Work out how many lines below hold the string "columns" and state only that figure.
(Information provided begins)
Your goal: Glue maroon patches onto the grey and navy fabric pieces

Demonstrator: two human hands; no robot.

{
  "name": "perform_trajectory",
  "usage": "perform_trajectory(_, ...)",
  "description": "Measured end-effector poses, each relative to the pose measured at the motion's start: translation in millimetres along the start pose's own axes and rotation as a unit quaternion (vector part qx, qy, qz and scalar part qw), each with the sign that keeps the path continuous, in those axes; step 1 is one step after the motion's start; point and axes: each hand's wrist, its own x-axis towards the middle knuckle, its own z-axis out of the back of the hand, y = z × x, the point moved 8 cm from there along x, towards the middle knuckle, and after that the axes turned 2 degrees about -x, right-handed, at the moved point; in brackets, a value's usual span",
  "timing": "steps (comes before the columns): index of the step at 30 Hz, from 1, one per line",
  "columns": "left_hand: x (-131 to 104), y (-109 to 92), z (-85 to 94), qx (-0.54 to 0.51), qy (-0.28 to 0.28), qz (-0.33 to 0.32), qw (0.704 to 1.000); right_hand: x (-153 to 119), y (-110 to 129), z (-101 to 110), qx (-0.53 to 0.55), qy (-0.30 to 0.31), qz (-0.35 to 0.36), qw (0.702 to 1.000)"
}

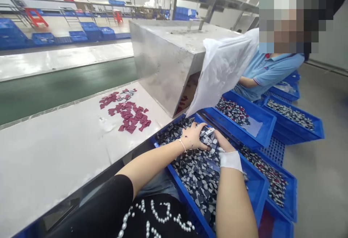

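Note:
My left hand [192,136] and my right hand [223,143] are cupped towards each other over a blue bin [251,174]. Between them is a clump of small grey and white pieces [208,133], gripped from both sides. My left fingers curve around the clump from the left. The right fingers are mostly hidden behind it, and a white band [231,161] wraps that wrist. Many loose dark grey and light grey pieces [198,185] fill the bin under my hands. Their exact kind is too small to tell.
Dark red pieces [130,116] lie scattered on the white worktop [54,158] at left. A metal box [163,64] stands ahead, white sheeting [223,67] hanging at its opening. More blue bins [266,122] of pieces stand at right, near a person in a light-blue shirt [274,71].

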Motion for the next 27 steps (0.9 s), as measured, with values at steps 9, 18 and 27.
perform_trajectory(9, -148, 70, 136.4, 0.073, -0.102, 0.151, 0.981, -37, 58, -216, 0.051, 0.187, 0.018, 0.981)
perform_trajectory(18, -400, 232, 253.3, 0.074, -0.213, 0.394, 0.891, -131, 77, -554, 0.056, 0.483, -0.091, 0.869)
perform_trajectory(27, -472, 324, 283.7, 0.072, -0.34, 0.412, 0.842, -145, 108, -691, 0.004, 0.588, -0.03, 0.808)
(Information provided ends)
◆ **Reply to the exercise**
2